Anything else we should be eating in the name of a “good skin diet”? Having enough healthy fats in the diet is very important. Avocados, cold-pressed olive oil, certain nuts and seeds, and fatty fish like salmon all have essential fatty acids to keep the skin looking healthy. Nutrient-dense foods with a lot of vitamins, minerals, and antioxidants, such as vitamin A, vitamin E, zinc, and selenium found in foods such as broccoli, carrots, Brazil nuts, and pumpkin seeds are tied to the health of the skin.
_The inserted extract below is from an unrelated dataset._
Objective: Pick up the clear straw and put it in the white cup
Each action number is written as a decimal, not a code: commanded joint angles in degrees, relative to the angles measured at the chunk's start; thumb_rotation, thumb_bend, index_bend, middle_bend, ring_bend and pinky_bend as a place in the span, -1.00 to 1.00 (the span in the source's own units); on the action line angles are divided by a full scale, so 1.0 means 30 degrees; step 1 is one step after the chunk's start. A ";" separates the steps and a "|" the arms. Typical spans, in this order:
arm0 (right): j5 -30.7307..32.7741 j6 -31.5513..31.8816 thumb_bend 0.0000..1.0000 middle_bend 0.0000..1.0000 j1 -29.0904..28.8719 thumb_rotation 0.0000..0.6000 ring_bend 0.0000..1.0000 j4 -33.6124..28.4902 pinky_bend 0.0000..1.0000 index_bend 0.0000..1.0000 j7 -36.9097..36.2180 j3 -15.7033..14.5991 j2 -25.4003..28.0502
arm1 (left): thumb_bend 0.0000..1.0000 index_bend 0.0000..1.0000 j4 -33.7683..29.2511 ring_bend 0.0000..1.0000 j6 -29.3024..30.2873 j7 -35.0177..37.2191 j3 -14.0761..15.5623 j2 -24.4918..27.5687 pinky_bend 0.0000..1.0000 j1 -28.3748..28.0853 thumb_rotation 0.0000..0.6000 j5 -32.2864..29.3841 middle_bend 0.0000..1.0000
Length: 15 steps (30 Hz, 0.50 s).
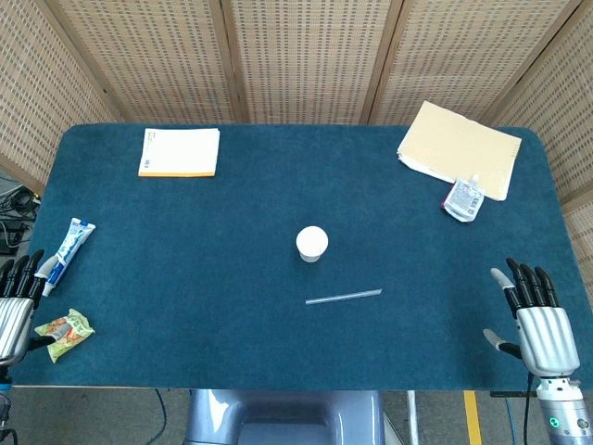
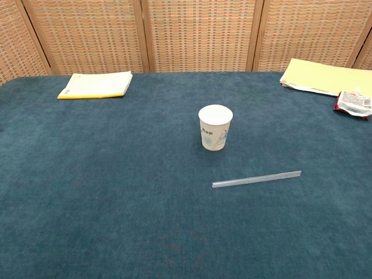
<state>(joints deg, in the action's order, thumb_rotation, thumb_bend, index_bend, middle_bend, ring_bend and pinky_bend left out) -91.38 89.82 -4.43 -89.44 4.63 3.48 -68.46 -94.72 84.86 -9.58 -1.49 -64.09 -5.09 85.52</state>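
Reach not begun: right hand point(image 1: 537, 320) spread, empty, must pinch clear straw point(image 1: 344, 297) lying at five o'clock of white cup point(image 1: 312, 243).

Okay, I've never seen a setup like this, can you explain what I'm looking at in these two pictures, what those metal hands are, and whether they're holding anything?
Both pictures come from a two-armed robot's own cameras: the head looks down, the chest looks across a blue felt table. The silver left hand and right hand rest at the near edge, fingers apart, holding nothing. Mid-table stands a white paper cup, upright, with a clear plastic straw lying flat nearby, apart from it. Around the edges lie a yellow-edged notepad, a beige folder, a toothpaste tube and snack packets.
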 commanded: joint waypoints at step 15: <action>-0.0328 0.0094 -0.70 -1.00 -0.0042 1.00 -1.00 -0.0056 -1.00 -0.54 -0.0186 -0.0066 -0.0128 | -0.82 -1.00 -0.0024 -1.00 0.0033 -0.0255 -0.0088 -0.0079 -1.00 0.0012 1.00 -0.0142 -1.00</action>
<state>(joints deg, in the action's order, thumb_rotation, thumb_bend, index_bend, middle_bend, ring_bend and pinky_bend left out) -92.36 90.11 -4.55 -89.60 4.08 3.28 -68.84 -94.80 84.96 -10.35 -1.75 -64.33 -5.06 85.09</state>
What should we avoid? The biggest thing you should avoid is sugar in all of its forms. Sugar hurts your skin by converting to glucose, requiring you to produce insulin. The glucose attaches to the collagen in your skin to produce wrinkles. It has also been shown that a carb-rich meal can cause inflammation in the body, which can lead to dry skin.

What You Need

Use these tips to achieve better skin.

Water helps with flushing out toxins and keeping your skin hydrated.

Good Fats
Fats in avocados and certain nuts can help to moisturize your skin.

Sugar Free
Consumption of sugar can produce wrinkles and dry skin.